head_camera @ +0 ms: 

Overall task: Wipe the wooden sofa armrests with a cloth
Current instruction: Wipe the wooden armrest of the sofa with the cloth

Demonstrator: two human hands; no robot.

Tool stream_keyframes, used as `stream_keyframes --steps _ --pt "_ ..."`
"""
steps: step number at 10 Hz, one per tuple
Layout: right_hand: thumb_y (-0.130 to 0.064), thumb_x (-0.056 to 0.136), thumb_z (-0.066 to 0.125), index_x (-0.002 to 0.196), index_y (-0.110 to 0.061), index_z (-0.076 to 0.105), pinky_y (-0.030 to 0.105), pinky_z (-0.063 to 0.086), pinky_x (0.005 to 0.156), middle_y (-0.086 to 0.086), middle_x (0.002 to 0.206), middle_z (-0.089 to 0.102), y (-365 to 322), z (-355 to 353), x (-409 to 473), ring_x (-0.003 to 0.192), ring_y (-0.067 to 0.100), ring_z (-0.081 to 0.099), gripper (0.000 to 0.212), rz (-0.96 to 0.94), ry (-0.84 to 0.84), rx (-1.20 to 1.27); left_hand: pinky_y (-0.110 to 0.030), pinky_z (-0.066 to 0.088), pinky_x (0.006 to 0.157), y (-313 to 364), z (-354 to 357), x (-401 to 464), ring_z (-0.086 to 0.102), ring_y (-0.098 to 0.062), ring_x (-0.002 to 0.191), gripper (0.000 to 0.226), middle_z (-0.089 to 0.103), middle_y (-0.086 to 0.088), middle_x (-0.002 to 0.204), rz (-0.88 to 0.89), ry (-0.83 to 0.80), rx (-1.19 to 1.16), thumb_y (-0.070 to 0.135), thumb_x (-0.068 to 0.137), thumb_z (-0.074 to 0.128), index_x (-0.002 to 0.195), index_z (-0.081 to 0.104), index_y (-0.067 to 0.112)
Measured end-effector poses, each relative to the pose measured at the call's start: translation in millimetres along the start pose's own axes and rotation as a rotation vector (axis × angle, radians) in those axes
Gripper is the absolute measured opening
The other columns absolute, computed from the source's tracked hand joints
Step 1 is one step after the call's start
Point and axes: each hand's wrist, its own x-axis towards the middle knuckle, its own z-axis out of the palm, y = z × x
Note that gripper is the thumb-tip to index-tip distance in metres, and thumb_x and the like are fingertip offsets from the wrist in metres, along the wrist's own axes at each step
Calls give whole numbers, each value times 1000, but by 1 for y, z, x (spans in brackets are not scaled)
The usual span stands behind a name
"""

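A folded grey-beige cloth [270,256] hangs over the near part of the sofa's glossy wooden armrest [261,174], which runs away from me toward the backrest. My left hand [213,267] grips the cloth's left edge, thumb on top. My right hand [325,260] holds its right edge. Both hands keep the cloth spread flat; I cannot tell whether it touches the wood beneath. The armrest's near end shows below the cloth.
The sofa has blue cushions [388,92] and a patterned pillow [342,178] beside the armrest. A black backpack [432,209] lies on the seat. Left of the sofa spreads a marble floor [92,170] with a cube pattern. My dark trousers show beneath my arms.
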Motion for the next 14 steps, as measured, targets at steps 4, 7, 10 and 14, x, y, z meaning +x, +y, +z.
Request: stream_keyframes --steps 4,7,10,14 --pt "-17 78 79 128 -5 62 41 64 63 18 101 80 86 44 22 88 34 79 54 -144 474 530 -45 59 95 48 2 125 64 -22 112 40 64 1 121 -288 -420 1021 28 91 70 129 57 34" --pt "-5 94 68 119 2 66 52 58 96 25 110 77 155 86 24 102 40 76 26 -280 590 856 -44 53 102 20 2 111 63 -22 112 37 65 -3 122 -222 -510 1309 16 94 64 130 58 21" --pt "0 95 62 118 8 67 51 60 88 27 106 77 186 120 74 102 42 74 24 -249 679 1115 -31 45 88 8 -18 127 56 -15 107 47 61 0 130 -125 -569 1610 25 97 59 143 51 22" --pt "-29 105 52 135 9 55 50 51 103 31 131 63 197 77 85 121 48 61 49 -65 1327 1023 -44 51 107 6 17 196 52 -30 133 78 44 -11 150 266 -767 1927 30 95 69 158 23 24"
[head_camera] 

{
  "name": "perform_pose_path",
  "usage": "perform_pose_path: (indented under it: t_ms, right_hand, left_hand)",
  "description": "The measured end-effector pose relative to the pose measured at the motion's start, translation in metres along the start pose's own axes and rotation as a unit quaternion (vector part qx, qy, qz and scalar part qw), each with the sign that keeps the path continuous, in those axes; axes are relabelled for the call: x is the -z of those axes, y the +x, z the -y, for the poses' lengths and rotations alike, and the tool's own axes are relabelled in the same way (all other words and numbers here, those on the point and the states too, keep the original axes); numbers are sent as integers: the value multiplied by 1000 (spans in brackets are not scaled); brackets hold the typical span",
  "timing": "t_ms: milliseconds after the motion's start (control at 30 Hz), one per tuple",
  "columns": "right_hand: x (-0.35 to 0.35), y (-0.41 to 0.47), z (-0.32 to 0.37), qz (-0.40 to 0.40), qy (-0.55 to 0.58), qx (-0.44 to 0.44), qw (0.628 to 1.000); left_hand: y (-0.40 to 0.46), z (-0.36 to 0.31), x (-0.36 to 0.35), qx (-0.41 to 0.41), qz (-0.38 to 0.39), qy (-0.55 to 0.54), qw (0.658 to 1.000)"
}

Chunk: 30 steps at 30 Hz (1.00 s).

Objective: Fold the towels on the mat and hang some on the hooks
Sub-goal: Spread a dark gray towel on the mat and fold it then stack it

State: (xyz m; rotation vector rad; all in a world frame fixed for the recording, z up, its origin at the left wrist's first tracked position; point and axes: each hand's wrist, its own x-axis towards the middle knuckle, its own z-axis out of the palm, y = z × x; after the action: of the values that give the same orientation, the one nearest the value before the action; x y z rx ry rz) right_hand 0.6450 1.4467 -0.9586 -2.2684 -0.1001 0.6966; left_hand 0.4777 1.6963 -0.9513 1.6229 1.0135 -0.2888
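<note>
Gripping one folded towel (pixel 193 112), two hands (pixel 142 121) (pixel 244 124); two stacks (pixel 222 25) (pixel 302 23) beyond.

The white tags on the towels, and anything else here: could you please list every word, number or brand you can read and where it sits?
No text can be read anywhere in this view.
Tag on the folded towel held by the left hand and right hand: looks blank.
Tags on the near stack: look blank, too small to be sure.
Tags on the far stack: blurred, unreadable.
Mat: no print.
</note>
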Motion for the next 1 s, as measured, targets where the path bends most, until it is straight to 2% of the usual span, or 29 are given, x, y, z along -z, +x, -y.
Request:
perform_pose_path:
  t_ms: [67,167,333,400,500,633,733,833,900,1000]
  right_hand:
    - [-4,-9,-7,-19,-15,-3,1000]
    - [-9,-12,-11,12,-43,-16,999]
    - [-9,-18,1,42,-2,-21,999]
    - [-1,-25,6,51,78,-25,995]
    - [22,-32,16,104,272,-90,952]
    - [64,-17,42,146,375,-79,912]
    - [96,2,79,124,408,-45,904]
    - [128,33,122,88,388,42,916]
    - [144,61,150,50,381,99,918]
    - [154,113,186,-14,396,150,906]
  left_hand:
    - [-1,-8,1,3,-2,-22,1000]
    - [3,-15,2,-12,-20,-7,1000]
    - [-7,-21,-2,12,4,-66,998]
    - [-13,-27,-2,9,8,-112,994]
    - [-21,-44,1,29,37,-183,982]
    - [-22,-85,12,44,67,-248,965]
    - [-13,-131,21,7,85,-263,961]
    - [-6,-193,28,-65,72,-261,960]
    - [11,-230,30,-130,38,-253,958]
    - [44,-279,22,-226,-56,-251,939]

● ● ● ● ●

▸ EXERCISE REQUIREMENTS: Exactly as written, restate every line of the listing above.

▸ SOLVED PROBLEM:
head_camera @ +0 ms: 

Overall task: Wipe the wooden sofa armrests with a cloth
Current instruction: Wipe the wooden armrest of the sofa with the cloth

Demonstrator: two human hands; no robot.

Tool stream_keyframes, used as `stream_keyframes --steps _ --pt "_ ..."`
"""
steps: step number at 10 Hz, one per tuple
Layout: right_hand: thumb_y (-0.130 to 0.064), thumb_x (-0.056 to 0.136), thumb_z (-0.066 to 0.125), index_x (-0.002 to 0.196), index_y (-0.110 to 0.061), index_z (-0.076 to 0.105), pinky_y (-0.030 to 0.105), pinky_z (-0.063 to 0.086), pinky_x (0.005 to 0.156), middle_y (-0.086 to 0.086), middle_x (0.002 to 0.206), middle_z (-0.089 to 0.102), y (-365 to 322), z (-355 to 353), x (-409 to 473), ring_x (-0.003 to 0.192), ring_y (-0.067 to 0.100), ring_z (-0.081 to 0.099), gripper (0.000 to 0.212), rz (-0.96 to 0.94), ry (-0.84 to 0.84), rx (-1.20 to 1.27); left_hand: pinky_y (-0.110 to 0.030), pinky_z (-0.066 to 0.088), pinky_x (0.006 to 0.157), y (-313 to 364), z (-354 to 357), x (-401 to 464), ring_z (-0.086 to 0.102), ring_y (-0.098 to 0.062), ring_x (-0.002 to 0.191), gripper (0.000 to 0.226), middle_z (-0.089 to 0.103), middle_y (-0.086 to 0.088), middle_x (-0.002 to 0.204), rz (-0.88 to 0.89), ry (-0.83 to 0.80), rx (-1.19 to 1.16), thumb_y (-0.070 to 0.135), thumb_x (-0.068 to 0.137), thumb_z (-0.074 to 0.128), index_x (-0.002 to 0.195), index_z (-0.081 to 0.104), index_y (-0.067 to 0.112)
Measured end-effector poses, each relative to the pose measured at the call's start: translation in millimetres along the start pose's own axes and rotation as a rotation vector (axis × angle, radians) in those axes
Gripper is the absolute measured opening
The other columns absolute, computed from the source's tracked hand joints
Step 1 is one step after the call's start
Point and axes: each hand's wrist, its own x-axis towards the middle knuckle, its own z-axis out of the palm, y = z × x
Note that gripper is the thumb-tip to index-tip distance in metres, and thumb_x and the like are fingertip offsets from the wrist in metres, along the wrist's own axes at each step
Calls give whole numbers, each value times 1000, but by 1 for y, z, x (spans in brackets are not scaled)
The usual span stands behind a name
"""

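A folded grey-beige cloth [270,256] hangs over the near part of the sofa's glossy wooden armrest [261,174], which runs away from me toward the backrest. My left hand [213,267] grips the cloth's left edge, thumb on top. My right hand [325,260] holds its right edge. Both hands keep the cloth spread flat; I cannot tell whether it touches the wood beneath. The armrest's near end shows below the cloth.
The sofa has blue cushions [388,92] and a patterned pillow [342,178] beside the armrest. A black backpack [432,209] lies on the seat. Left of the sofa spreads a marble floor [92,170] with a cube pattern. My dark trousers show beneath my arms.
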Motion for the next 14 steps, as measured, targets at steps 4, 7, 10 and 14, x, y, z meaning +x, +y, +z.
Request: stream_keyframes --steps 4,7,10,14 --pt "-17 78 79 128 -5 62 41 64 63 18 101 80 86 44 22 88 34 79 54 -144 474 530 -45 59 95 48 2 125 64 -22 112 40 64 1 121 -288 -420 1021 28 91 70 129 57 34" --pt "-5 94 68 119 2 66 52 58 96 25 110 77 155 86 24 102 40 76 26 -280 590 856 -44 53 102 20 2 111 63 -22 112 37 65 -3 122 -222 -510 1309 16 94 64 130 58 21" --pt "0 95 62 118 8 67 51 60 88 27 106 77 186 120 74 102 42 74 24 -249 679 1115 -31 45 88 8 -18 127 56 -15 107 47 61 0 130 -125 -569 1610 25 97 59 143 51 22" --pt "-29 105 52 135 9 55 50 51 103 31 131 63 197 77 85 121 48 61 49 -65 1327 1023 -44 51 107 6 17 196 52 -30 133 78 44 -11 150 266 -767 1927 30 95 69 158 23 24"
[head_camera] 

{
  "name": "perform_pose_path",
  "usage": "perform_pose_path: (indented under it: t_ms, right_hand, left_hand)",
  "description": "The measured end-effector pose relative to the pose measured at the motion's start, translation in metres along the start pose's own axes and rotation as a unit quaternion (vector part qx, qy, qz and scalar part qw), each with the sign that keeps the path continuous, in those axes; axes are relabelled for the call: x is the -z of those axes, y the +x, z the -y, for the poses' lengths and rotations alike, and the tool's own axes are relabelled in the same way (all other words and numbers here, those on the point and the states too, keep the original axes); numbers are sent as integers: the value multiplied by 1000 (spans in brackets are not scaled); brackets hold the typical span",
  "timing": "t_ms: milliseconds after the motion's start (control at 30 Hz), one per tuple",
  "columns": "right_hand: x (-0.35 to 0.35), y (-0.41 to 0.47), z (-0.32 to 0.37), qz (-0.40 to 0.40), qy (-0.55 to 0.58), qx (-0.44 to 0.44), qw (0.628 to 1.000); left_hand: y (-0.40 to 0.46), z (-0.36 to 0.31), x (-0.36 to 0.35), qx (-0.41 to 0.41), qz (-0.38 to 0.39), qy (-0.55 to 0.54), qw (0.658 to 1.000)"
}

Chunk: 30 steps at 30 Hz (1.00 s).

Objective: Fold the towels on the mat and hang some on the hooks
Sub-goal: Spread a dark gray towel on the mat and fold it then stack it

State: (xyz m; rotation vector rad; all in a world frame fixed for the recording, z up, its origin at the left wrist's first tracked position; point and axes: each hand's wrist, its own x-axis towards the middle knuckle, its own z-axis out of the palm, y = z × x; after the action: of the values that give the same orientation, the one nearest the value before the action; x y z rx ry rz) right_hand 0.6450 1.4467 -0.9586 -2.2684 -0.1001 0.6966; left_hand 0.4777 1.6963 -0.9513 1.6229 1.0135 -0.2888
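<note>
Gripping one folded towel (pixel 193 112), two hands (pixel 142 121) (pixel 244 124); two stacks (pixel 222 25) (pixel 302 23) beyond.

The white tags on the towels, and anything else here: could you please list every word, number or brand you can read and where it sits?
No text can be read anywhere in this view.
Tag on the folded towel held by the left hand and right hand: looks blank.
Tags on the near stack: look blank, too small to be sure.
Tags on the far stack: blurred, unreadable.
Mat: no print.
</note>
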Motion for the next 1 s, as measured, targets where the path bends most, until it is straight to 2% of the usual span, or 29 are given, x, y, z along -z, +x, -y.
Request:
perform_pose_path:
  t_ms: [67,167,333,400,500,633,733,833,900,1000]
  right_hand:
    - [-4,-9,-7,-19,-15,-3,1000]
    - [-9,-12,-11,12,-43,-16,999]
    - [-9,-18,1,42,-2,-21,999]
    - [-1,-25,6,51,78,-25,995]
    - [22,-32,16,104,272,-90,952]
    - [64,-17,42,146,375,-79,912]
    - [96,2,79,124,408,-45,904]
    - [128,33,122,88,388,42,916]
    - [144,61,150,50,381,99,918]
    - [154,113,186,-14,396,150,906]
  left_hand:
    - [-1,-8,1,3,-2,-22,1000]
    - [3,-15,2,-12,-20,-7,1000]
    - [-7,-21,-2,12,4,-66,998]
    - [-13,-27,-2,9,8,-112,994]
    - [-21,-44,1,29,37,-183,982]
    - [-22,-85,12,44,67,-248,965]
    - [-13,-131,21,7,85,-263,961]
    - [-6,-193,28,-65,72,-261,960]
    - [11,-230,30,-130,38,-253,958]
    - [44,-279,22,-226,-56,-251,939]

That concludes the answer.